— Material provided —
▬▬▬▬▬▬
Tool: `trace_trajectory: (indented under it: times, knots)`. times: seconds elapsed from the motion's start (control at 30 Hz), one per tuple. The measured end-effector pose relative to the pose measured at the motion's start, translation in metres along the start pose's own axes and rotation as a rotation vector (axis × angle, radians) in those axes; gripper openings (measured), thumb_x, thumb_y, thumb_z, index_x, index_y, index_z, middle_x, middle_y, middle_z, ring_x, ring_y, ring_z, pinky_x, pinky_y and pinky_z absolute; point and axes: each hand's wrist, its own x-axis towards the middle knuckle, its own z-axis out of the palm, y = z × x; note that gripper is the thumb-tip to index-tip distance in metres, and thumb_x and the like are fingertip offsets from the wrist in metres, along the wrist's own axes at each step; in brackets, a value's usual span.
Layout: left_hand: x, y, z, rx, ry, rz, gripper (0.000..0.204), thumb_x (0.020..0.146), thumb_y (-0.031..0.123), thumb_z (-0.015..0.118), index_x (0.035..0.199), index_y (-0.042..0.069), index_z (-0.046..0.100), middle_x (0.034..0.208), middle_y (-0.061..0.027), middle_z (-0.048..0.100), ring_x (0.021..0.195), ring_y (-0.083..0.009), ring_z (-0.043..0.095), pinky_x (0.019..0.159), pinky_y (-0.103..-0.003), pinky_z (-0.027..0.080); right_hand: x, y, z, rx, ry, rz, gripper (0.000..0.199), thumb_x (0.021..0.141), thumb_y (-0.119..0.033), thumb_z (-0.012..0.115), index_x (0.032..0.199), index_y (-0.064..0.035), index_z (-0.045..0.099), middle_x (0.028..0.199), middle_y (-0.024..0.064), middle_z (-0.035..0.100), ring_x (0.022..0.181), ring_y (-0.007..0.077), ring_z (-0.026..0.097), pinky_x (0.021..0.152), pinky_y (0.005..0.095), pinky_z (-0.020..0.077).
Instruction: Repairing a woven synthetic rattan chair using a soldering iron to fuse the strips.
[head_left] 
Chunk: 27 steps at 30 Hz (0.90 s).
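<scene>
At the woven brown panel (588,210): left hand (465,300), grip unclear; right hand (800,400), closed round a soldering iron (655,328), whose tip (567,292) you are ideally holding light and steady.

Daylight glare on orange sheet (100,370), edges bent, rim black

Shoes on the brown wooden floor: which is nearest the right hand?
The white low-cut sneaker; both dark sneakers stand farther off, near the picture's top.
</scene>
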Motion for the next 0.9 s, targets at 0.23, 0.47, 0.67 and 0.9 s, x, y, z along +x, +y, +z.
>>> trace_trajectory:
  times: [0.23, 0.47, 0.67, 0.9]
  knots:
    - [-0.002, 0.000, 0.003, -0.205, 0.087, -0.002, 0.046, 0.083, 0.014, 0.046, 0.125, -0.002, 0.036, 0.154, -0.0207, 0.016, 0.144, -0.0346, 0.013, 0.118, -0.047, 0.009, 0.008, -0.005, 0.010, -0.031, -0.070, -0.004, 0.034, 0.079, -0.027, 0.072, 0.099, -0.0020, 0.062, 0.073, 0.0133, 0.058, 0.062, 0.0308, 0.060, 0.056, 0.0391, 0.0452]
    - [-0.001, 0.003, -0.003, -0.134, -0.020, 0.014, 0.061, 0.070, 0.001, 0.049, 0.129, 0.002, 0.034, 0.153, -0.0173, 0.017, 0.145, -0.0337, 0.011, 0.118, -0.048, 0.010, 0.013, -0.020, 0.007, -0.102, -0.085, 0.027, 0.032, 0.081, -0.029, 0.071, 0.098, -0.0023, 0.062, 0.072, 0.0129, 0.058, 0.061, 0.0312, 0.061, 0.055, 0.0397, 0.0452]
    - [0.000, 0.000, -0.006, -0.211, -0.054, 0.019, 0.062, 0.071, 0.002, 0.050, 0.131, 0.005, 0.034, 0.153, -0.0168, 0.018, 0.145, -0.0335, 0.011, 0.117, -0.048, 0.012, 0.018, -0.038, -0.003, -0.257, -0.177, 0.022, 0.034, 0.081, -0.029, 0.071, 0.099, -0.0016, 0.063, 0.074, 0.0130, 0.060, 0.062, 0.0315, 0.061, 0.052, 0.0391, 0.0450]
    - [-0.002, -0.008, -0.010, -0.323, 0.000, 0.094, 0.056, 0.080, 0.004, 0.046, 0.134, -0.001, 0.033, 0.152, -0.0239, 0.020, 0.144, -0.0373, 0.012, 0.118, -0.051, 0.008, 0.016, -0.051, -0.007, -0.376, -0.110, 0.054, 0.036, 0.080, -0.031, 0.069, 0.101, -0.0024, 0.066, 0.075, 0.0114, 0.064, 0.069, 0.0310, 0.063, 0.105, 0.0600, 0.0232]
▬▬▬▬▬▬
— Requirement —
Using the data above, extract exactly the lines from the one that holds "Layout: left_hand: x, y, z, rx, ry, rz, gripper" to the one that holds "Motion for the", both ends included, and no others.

— Task answer —
Layout: left_hand: x, y, z, rx, ry, rz, gripper (0.000..0.204), thumb_x (0.020..0.146), thumb_y (-0.031..0.123), thumb_z (-0.015..0.118), index_x (0.035..0.199), index_y (-0.042..0.069), index_z (-0.046..0.100), middle_x (0.034..0.208), middle_y (-0.061..0.027), middle_z (-0.048..0.100), ring_x (0.021..0.195), ring_y (-0.083..0.009), ring_z (-0.043..0.095), pinky_x (0.019..0.159), pinky_y (-0.103..-0.003), pinky_z (-0.027..0.080); right_hand: x, y, z, rx, ry, rz, gripper (0.000..0.199), thumb_x (0.021..0.141), thumb_y (-0.119..0.033), thumb_z (-0.012..0.115), index_x (0.032..0.199), index_y (-0.064..0.035), index_z (-0.045..0.099), middle_x (0.028..0.199), middle_y (-0.024..0.064), middle_z (-0.035..0.100), ring_x (0.022..0.181), ring_y (-0.007..0.077), ring_z (-0.026..0.097), pinky_x (0.021..0.152), pinky_y (0.005..0.095), pinky_z (-0.020..0.077).
Instruction: Repairing a woven synthetic rattan chair using a soldering iron to fuse the strips.
[head_left] 
Chunk: 27 steps at 30 Hz (0.90 s).
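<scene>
At the woven brown panel (588,210): left hand (465,300), grip unclear; right hand (800,400), closed round a soldering iron (655,328), whose tip (567,292) you are ideally holding light and steady.

Daylight glare on orange sheet (100,370), edges bent, rim black

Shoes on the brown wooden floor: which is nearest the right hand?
The white low-cut sneaker; both dark sneakers stand farther off, near the picture's top.
</scene>
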Motion for the next 0.9 s, targets at 0.23, 0.47, 0.67 and 0.9 s, x, y, z along +x, +y, +z.

With that, the answer is complete.